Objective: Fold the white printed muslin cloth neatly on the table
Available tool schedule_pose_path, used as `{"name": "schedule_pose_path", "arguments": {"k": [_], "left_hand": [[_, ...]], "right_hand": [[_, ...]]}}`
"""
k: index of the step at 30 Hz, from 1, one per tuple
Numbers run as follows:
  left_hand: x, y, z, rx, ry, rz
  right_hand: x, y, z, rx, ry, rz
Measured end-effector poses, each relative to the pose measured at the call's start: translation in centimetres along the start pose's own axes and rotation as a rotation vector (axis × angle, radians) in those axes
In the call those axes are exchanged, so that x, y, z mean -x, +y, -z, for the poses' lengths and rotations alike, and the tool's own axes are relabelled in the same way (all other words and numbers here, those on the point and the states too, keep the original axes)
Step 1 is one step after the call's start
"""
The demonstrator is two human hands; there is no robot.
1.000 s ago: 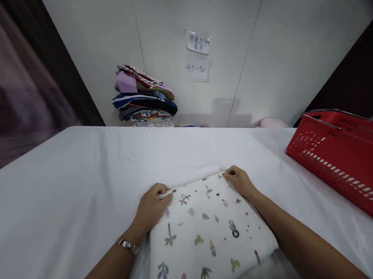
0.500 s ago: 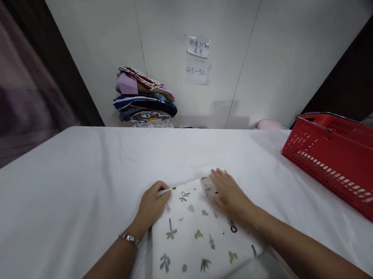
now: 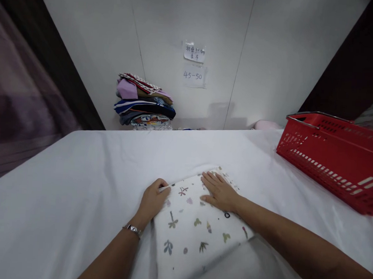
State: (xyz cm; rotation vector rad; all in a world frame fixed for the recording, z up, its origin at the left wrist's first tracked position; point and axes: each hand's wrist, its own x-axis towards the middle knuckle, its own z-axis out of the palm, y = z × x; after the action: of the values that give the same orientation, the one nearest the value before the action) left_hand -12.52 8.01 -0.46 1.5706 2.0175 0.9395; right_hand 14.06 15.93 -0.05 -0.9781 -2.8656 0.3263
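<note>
Folded printed cloth (image 3: 187, 236) is lying at 6 o'clock on the worktop (image 3: 108, 172). Left hand (image 3: 154, 197) is still pinching its 10 o'clock corner; right hand (image 3: 221, 194), pinching the 1 o'clock corner a second ago, is resting open on it, palm down, gripping nothing.

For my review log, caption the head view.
Left hand gripping a corner of the folded printed cloth, right hand spread flat on it, red basket to the right.
</note>
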Motion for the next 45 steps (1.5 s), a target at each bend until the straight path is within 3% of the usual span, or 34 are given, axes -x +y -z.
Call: {"name": "schedule_pose_path", "arguments": {"k": [4,7,10,13,16,19,22,26,31,38,45], "left_hand": [[0.4,1.6,0.8,-0.179,0.049,-0.090],[1.7,3.6,0.7,-0.351,0.100,-0.254],[3.6,4.8,-0.8,-0.476,0.035,-0.382],[5.1,4.9,-2.6,-0.562,-0.076,-0.401],[5.6,4.7,-3.4,-0.585,-0.124,-0.380],[5.4,4.6,-3.0,-0.542,-0.129,-0.373],[4.8,4.4,-2.0,-0.479,-0.026,-0.313],[4.0,3.3,-1.0,-0.398,0.142,-0.123],[3.9,1.9,-1.4,-0.194,0.178,0.018],[4.3,1.7,-1.5,0.039,0.238,0.137],[4.3,1.2,-1.5,0.149,0.241,0.154]], "right_hand": [[-0.1,0.2,-0.3,0.019,0.005,0.006],[-0.3,0.1,-0.3,0.050,-0.014,0.000],[-0.3,-0.3,-0.1,0.079,-0.008,-0.024],[0.1,-0.6,0.0,0.105,0.040,-0.125],[0.7,-0.5,0.0,0.102,0.079,-0.252],[1.1,0.4,0.7,0.047,0.108,-0.285],[1.0,2.1,1.8,-0.022,0.220,-0.381],[0.3,4.1,2.9,-0.100,0.338,-0.509],[-0.4,4.2,2.3,-0.155,0.332,-0.576],[-1.2,4.4,1.6,-0.216,0.341,-0.662],[-1.6,5.0,1.5,-0.267,0.381,-0.708]]}}
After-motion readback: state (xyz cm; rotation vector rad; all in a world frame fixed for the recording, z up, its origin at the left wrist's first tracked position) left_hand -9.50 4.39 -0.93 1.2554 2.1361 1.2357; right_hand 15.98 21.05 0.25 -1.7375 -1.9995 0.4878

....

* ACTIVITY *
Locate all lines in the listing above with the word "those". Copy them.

* EXERCISE OUTPUT *
Measured end-effector poses, each relative to the pose measured at the call's start: translation in centimetres along the start pose's own axes and rotation as a rotation vector (axis × angle, radians) in those axes
In the call those axes are exchanged, so that x, y, z mean -x, +y, -z, for the poses' lengths and rotations alike, and the tool's own axes are relabelled in the same way (all other words and numbers here, those on the point and the states too, keep the original axes)

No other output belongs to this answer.